Critique du film Mensonges d'état (6 / 10)
L'INFILTRE
Après American Gangster, Ridley Scott confirme sa bonne forme et son retour sur le devant de la scène, après nous avoir gratifié de quelques nanars comme Une grande année. Manipulations, intox et guerre contre le terrorisme sont au cœur de ce Mensonges d'Etat. Le thriller géopolitique s'efforce de rendre compte de la complexité de la situation au Proche-Orient mais ne convainc qu’à moitié, malgré la débauche de moyens. Le cinéaste n’a pas lésiné sur le nombre de caméras. A ce titre la mise en scène n’est pas sans faire écho à La chute du faucon noir du même réalisateur. Le savoir-faire de Ridley Scott en la matière n’est plus à prouver. L’ensemble est efficace et servit par une interprétation de qualité : la vie privée du personnage de Leonardo DiCaprio sacrifiée par un chef éloigné des réalités (Russell Crowe et son oreillette qui commande son agent tel un pantin).
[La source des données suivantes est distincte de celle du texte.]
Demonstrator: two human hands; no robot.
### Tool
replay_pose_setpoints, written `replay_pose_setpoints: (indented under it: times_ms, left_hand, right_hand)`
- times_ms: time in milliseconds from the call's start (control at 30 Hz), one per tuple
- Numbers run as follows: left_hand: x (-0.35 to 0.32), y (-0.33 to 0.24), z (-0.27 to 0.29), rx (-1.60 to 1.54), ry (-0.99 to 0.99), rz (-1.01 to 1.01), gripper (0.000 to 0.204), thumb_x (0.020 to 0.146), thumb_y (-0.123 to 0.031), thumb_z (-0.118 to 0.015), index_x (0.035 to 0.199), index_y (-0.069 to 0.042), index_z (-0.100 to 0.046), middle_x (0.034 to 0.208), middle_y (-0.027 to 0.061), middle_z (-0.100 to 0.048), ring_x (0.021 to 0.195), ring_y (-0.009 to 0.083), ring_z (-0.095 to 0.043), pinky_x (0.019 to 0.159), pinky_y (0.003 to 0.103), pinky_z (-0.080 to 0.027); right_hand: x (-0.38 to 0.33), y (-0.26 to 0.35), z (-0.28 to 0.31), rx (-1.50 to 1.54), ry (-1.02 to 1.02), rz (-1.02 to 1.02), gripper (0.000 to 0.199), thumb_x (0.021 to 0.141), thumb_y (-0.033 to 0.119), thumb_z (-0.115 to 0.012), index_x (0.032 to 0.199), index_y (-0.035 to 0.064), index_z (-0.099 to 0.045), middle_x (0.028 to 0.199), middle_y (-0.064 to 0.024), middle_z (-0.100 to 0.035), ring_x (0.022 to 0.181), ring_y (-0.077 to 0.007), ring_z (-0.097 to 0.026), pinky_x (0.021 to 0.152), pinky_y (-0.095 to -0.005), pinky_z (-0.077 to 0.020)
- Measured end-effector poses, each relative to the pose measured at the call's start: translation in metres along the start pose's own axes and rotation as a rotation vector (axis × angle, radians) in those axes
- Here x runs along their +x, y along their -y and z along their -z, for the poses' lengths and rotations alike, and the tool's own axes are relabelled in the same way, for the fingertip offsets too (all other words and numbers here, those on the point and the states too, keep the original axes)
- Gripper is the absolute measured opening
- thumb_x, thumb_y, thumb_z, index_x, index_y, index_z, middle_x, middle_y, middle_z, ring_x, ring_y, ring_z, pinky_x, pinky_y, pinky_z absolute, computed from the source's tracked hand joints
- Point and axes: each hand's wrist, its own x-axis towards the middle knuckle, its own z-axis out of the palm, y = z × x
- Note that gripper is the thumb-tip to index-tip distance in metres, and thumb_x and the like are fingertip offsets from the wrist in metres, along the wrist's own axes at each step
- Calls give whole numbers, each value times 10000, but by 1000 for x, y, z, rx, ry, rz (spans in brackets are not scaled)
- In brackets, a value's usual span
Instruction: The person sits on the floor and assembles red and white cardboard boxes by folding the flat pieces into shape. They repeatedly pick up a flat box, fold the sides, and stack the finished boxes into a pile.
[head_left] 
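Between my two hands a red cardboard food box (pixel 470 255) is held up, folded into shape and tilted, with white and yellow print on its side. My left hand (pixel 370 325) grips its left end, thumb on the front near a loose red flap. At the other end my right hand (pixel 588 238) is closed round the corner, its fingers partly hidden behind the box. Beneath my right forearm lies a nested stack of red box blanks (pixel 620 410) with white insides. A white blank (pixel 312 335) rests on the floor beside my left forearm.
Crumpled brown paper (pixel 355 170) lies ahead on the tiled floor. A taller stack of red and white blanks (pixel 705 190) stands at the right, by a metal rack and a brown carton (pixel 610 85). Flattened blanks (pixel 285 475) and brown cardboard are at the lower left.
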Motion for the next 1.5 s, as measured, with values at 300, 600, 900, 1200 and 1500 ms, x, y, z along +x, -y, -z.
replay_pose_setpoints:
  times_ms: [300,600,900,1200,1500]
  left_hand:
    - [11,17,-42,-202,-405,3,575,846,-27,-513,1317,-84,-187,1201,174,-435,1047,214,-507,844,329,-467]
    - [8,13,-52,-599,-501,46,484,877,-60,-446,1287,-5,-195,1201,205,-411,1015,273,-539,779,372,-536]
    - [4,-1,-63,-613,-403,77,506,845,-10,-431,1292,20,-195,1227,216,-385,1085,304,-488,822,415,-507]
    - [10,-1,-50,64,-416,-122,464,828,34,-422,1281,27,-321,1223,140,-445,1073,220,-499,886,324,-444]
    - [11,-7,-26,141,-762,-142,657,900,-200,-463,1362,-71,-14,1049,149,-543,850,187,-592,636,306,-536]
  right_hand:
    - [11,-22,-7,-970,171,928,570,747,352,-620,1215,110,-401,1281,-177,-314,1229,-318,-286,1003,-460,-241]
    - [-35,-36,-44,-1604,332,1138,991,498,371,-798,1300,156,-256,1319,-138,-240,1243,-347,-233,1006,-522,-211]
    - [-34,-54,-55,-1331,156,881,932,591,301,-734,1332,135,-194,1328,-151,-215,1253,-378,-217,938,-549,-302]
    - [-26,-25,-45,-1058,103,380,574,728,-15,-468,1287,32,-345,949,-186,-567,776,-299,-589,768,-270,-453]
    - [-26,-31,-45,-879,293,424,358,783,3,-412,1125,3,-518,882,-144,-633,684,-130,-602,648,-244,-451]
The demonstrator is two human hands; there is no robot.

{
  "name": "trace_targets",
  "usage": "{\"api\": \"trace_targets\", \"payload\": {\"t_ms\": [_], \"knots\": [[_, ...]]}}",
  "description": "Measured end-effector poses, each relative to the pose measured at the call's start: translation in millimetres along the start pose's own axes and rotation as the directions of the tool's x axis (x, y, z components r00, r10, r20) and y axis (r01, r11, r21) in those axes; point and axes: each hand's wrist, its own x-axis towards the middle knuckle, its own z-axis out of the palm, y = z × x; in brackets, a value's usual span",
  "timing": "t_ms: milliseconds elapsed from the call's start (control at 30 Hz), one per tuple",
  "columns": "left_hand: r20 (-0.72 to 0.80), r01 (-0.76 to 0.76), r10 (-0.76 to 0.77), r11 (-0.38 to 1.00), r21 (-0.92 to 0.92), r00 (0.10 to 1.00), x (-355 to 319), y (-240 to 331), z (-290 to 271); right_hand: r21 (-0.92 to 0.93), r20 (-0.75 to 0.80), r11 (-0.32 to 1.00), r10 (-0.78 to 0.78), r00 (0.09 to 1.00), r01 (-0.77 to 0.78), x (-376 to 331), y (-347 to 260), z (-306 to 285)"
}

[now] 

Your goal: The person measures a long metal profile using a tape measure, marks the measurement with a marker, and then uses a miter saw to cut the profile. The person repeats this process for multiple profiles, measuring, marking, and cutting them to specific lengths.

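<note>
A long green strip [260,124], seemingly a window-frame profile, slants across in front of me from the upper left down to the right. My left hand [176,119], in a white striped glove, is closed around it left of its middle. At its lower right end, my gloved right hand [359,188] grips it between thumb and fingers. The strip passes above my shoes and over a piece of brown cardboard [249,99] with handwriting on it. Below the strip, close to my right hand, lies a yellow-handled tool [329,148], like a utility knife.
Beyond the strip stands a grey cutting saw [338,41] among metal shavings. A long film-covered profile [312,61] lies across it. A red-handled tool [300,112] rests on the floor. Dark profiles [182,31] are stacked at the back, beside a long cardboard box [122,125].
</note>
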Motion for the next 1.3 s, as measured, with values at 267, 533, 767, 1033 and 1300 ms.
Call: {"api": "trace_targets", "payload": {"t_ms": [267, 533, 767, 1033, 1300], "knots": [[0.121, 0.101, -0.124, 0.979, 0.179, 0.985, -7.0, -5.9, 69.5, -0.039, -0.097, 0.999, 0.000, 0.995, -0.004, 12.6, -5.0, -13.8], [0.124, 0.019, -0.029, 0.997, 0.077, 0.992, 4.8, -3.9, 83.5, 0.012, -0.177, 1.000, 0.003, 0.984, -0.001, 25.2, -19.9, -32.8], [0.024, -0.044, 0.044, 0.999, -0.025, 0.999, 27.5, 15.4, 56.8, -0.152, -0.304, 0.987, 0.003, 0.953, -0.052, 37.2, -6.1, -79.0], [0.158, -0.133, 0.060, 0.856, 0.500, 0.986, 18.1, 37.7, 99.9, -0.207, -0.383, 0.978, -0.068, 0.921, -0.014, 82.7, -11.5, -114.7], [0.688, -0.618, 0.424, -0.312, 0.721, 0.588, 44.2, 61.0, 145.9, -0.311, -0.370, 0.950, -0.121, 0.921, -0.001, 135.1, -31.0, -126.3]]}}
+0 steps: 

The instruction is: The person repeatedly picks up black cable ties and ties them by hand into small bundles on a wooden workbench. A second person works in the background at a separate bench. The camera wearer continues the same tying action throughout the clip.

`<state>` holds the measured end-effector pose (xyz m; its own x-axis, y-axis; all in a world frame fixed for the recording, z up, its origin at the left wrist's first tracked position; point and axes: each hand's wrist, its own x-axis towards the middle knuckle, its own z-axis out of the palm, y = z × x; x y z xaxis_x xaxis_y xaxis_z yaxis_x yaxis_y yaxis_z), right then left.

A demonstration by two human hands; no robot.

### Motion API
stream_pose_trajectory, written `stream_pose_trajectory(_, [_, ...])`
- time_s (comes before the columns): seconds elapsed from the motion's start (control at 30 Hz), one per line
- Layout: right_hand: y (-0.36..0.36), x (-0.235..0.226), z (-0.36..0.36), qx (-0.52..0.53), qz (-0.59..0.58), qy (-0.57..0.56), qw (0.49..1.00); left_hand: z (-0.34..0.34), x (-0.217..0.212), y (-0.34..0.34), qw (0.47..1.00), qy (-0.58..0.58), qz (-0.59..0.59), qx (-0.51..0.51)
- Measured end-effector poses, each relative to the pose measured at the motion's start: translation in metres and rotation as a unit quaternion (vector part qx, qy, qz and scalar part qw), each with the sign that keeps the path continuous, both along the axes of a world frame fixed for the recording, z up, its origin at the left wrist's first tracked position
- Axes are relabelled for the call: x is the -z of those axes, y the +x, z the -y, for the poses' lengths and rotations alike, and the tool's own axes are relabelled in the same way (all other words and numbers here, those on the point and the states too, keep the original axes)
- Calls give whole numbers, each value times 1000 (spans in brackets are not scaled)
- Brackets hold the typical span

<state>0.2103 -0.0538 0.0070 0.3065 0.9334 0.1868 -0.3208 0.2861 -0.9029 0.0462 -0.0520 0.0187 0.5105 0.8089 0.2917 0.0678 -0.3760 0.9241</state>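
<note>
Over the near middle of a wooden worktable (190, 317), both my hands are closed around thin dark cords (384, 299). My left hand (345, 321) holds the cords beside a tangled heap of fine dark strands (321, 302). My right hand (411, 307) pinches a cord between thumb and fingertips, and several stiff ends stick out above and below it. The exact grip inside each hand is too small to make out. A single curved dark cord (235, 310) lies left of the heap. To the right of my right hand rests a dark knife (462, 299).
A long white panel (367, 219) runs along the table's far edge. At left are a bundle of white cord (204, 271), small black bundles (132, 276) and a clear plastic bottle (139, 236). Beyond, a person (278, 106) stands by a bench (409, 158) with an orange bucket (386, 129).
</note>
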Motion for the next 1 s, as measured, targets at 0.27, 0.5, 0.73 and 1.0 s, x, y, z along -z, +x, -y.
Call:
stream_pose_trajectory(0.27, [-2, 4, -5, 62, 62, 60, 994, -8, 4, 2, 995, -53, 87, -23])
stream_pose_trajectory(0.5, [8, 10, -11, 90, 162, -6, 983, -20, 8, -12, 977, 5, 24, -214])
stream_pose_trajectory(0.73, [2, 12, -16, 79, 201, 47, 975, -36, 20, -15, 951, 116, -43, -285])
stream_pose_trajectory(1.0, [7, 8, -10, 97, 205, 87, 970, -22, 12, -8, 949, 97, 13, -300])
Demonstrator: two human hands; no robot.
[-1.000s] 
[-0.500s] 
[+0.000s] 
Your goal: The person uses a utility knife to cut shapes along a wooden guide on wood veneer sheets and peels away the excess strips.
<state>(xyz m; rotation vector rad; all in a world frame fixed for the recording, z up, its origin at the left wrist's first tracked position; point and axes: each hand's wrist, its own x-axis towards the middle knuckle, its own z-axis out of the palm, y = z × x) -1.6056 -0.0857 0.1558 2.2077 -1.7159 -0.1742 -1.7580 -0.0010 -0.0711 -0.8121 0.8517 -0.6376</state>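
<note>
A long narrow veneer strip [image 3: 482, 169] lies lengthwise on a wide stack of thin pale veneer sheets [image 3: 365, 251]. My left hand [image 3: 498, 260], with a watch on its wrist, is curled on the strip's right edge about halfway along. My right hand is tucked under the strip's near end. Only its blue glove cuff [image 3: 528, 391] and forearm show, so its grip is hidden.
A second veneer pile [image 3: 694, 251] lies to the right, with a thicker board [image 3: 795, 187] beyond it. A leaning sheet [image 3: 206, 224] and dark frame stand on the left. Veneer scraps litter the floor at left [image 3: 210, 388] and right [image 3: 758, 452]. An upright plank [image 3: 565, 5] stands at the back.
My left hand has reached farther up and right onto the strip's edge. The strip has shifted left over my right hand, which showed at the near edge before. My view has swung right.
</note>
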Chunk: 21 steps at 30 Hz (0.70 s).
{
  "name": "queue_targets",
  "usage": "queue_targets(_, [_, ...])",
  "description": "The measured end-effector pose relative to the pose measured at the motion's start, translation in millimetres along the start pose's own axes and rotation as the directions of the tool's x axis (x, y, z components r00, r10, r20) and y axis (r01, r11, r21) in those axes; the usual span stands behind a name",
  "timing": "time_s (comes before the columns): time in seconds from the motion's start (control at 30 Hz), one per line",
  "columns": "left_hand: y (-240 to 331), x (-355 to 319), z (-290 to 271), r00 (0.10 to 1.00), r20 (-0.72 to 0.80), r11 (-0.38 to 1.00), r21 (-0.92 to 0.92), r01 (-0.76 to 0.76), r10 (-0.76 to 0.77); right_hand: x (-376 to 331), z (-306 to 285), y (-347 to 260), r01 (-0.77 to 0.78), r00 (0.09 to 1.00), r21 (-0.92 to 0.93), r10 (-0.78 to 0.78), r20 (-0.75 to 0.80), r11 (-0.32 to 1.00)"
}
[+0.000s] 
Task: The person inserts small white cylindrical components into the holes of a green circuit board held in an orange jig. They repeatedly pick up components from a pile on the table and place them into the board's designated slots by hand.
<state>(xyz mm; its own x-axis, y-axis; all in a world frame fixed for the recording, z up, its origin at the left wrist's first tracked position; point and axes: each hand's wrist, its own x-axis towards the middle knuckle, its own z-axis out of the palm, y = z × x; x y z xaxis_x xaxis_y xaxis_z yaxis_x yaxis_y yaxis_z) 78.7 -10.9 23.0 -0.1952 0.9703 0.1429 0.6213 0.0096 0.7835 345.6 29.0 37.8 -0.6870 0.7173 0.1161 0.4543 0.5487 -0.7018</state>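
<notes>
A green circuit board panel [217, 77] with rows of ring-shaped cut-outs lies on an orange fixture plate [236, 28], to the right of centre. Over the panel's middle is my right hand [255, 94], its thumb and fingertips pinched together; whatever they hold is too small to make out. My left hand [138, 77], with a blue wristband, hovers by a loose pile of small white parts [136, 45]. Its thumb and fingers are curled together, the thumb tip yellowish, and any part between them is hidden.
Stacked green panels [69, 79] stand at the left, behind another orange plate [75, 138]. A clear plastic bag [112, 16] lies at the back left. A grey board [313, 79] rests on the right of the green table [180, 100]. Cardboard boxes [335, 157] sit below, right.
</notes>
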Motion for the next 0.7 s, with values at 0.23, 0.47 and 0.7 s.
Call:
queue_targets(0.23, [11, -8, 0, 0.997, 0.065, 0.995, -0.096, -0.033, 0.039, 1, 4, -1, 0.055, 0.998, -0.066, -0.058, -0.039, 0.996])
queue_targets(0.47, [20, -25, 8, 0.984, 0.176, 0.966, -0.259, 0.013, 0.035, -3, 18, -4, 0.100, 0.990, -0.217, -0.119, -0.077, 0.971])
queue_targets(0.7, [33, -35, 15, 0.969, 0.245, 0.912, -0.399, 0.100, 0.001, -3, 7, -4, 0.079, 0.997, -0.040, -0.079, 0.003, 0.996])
Mais si le scénario offre une vision nuancée de la situation complexe au Proche-Orient, le script pêche en revanche par une intrigue inutilement complexe de continent en continent. L’histoire d’amour parasite inutilement le tout, et ce au détriment d’autres thèmes comme la trahison qui auraient mérité d’être davantage approfondis. Au final Mensonges d’Etat se regarde sans déplaisir. Dommage qu’il n’en reste qu’au stade du simple divertissement là où Syriana avait capté l'essence même des problèmes au Moyen-Orient.
Par zoom-Cinema.fr le 5 novembre 2008.